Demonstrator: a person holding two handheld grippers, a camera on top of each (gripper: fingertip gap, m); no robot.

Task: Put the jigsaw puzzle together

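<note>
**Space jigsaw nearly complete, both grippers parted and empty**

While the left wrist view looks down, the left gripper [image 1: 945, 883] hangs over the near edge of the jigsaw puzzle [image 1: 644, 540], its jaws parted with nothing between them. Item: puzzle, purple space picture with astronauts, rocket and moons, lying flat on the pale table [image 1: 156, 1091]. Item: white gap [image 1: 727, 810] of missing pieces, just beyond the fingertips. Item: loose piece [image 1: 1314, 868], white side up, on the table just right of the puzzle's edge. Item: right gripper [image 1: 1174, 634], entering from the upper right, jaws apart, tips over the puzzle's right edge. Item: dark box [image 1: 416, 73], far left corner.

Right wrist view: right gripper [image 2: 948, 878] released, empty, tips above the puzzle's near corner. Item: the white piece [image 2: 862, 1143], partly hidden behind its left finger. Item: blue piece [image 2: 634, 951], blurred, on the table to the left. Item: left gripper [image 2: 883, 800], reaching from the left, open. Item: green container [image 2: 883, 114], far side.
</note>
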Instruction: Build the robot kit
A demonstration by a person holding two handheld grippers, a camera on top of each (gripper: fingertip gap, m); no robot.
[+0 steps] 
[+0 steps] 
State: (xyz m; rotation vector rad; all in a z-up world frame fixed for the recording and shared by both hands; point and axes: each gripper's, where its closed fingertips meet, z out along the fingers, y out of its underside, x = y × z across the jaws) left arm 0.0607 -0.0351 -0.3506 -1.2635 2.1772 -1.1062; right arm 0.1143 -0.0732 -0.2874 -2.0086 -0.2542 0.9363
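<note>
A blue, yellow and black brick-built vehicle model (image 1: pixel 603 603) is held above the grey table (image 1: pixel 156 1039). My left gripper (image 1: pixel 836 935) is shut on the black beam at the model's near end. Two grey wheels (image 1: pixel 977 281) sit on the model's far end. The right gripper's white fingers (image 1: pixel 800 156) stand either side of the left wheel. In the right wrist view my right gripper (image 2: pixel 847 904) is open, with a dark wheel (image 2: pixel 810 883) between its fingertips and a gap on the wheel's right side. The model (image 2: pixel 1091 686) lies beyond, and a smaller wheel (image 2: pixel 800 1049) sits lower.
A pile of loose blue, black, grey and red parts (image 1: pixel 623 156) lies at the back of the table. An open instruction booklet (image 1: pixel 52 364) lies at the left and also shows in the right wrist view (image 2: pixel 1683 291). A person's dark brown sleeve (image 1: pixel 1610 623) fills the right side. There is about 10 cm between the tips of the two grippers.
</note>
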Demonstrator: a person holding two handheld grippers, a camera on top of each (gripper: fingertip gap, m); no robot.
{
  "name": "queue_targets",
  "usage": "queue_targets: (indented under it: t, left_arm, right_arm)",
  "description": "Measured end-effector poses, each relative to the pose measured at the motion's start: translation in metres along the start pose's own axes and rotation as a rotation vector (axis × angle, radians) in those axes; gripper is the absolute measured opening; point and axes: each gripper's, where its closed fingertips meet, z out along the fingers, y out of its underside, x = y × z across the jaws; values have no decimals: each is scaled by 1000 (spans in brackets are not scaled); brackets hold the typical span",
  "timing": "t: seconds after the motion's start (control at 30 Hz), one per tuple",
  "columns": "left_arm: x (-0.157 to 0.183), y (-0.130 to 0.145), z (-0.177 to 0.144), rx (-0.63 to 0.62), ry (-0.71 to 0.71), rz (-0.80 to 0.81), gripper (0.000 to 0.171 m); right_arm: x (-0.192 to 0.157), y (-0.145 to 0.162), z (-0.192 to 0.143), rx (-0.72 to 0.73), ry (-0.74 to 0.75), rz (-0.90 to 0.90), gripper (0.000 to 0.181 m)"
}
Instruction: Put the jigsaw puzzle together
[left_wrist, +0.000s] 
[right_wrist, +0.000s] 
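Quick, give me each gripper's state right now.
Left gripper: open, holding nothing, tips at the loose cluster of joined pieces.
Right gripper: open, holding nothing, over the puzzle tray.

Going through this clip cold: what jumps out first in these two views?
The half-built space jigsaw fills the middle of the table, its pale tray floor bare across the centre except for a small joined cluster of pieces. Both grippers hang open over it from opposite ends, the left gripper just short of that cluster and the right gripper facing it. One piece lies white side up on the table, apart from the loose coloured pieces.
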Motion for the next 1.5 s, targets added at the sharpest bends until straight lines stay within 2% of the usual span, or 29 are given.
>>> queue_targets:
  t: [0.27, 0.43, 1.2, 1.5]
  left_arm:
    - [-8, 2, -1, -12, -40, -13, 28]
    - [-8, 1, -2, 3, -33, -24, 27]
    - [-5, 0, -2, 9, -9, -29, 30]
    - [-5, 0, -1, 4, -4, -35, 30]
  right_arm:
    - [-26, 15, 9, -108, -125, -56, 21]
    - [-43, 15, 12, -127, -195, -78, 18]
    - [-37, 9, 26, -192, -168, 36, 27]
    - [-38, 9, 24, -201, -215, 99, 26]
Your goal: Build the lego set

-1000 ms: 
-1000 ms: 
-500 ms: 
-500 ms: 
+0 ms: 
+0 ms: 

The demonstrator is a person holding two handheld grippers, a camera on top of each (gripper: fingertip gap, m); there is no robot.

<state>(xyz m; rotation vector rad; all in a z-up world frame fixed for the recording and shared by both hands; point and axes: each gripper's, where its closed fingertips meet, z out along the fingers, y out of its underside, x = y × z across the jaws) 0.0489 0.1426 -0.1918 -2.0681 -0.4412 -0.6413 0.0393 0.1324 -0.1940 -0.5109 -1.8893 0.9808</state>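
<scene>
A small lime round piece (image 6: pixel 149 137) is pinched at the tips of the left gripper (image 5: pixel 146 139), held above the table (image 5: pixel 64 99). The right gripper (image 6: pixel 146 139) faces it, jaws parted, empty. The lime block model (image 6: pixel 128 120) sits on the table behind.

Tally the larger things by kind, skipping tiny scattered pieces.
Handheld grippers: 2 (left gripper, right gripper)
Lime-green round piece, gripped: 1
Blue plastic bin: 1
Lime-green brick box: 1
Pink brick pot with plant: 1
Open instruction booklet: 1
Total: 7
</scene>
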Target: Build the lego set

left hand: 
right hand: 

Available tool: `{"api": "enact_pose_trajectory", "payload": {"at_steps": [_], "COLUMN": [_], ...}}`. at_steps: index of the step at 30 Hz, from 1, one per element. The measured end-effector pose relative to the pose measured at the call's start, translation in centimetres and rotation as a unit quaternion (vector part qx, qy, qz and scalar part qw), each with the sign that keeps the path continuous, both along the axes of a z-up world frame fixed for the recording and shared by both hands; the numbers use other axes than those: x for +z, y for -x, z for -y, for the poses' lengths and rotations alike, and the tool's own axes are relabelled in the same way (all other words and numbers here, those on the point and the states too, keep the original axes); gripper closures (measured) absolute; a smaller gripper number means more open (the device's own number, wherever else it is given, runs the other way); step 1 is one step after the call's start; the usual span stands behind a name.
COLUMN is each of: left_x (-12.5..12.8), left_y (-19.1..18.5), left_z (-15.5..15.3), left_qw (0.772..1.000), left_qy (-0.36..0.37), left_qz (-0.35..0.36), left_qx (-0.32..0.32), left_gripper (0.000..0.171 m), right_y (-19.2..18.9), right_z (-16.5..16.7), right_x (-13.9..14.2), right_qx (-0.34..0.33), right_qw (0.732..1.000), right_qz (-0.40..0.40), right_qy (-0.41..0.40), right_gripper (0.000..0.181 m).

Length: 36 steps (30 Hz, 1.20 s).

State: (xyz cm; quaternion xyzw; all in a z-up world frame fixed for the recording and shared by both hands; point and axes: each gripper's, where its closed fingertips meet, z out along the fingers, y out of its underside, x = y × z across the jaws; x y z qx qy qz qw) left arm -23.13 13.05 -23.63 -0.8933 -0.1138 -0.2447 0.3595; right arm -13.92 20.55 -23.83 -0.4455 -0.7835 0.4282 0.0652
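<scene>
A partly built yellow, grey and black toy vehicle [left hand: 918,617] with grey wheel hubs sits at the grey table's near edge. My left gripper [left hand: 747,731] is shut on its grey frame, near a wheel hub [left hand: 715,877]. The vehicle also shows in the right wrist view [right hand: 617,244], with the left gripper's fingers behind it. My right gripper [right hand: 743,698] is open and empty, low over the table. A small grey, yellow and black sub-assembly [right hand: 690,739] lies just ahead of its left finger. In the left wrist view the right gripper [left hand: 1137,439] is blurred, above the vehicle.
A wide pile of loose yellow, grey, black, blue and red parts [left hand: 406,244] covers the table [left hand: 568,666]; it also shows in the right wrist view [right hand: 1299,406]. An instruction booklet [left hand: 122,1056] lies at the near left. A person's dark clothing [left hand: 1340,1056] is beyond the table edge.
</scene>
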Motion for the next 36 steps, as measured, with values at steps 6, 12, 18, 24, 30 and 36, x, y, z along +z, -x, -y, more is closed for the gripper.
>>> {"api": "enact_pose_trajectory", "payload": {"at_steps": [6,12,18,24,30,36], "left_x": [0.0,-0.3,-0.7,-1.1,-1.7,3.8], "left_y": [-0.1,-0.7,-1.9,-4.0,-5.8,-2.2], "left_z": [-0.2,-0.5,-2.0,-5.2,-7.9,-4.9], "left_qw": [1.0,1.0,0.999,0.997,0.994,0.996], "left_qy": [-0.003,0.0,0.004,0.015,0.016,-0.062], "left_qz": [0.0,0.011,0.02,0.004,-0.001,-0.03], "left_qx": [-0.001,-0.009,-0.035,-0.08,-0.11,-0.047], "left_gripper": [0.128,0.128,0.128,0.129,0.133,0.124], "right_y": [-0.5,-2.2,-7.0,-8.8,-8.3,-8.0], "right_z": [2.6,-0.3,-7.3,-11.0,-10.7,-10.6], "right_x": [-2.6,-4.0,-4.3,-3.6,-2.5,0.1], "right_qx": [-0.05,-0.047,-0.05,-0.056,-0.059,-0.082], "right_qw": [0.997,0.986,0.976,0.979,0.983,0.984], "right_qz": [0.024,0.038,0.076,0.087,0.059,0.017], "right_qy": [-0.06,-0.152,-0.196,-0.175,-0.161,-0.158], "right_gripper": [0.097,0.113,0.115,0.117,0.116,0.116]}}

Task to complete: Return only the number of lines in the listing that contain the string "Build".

Response: 3